Concernant la logistique, les zones d’ombre demeurent également. On sait que le gouvernement est confronté à une équation complexe : éviter que les médecins généralistes ne se sentent écartés du processus ce qui pourrait avoir des conséquences dommageables sur l’adhésion de la population tout en répondant au défi que représentent les conditions de conservation particulières du vaccin Pfizer/BioNTech. Sur ce sujet, Olivier Véran, a fait remarquer hier « L’un des sens que nous voulons donner à cette campagne française de vaccination, c’est celui de la confiance. Ne nous précipitons pas. C’est pour cela que vous ne voyez pas d’images de vaccinodromes ». L’absence de vaccinodromes censée être un gage d’une campagne centrée sur la confiance ne permet cependant pas de répondre à différentes questions organisationnelles pressantes. Cependant, parallèlement, l’arrivée des premiers supercongélateurs témoigne de l’amorçage de l’organisation logistique. Une cinquante de super-congélateurs ont été commandés qui doivent être répartis sur l’ensemble du territoire : à Strasbourg, le dispositif a ainsi été installé hier. Des tests sont désormais prévus pour vérifier le bon fonctionnement du système avant qu’il reçoive les premières doses de vaccin. C’est ainsi à partir des hôpitaux que sera réalisé l’approvisionnement des EHPAD dépendants d’une structure hospitalière, alors que les flacons décongelés peuvent être conservés pendant cinq jours entre 2 et 8 °C, et jusqu’à deux heures à température ambiante. Cependant, concernant les autres types d’établissements, la répartition devrait se faire à partir de six plateformes dépositaires via Santé Publique France. De plus amples informations sur cette architecture sont attendues autour du 25 décembre.
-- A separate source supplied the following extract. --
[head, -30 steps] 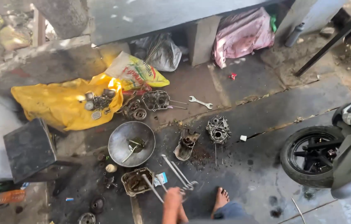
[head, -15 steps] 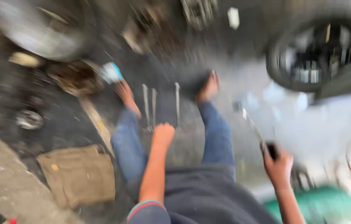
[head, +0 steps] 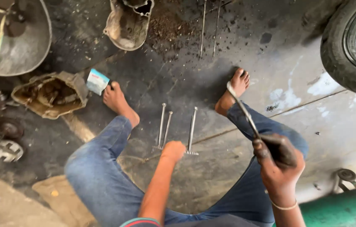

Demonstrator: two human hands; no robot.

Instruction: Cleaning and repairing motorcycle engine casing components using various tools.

Vaccination à la française

Alors qu’on le devine des détails sont encore à affiner, le début de la vaccination dimanche ou lundi (selon les déclarations un peu différentes du ministre de la Santé) semble devoir d’abord être symbolique avant un véritable démarrage plus dynamique en janvier. En tout état de cause, le gouvernement veut à tout prix éviter le sentiment d’une précipitation. « C’est pour cela que je ne vous annonce pas ce matin qu’il y aura 200 000 Français vaccinés le 27 décembre. Nous ne sommes pas dans cette urgence-là » a ainsi martelé hier Olivier Véran décrivant encore une « une vaccination à la française », qui « prend le temps de s’assurer que les conditions sont réunies pour que la confiance soit au rendez-vous ». Parallèlement à cette mesure affichée par le gouvernement, des messages plus pressants commencent à se faire entendre. Ainsi, dans Libération un médecin réanimateur incite les Français : « Vaccinons-nous ». En Allemagne, le climat est parfois plus âpre. Ainsi, les propos d’un généticien réputé Wolfram Henn considérant dans les colonnes du tabloïd Bild que les anti-vaccins ne devraient pas être prioritaires en cas de saturation des lits de soins intensifs ont suscité une certaine polémique. Ils témoignent cependant que partout la vaccination contre la Covid-19 entraîne une certaine fébrilité.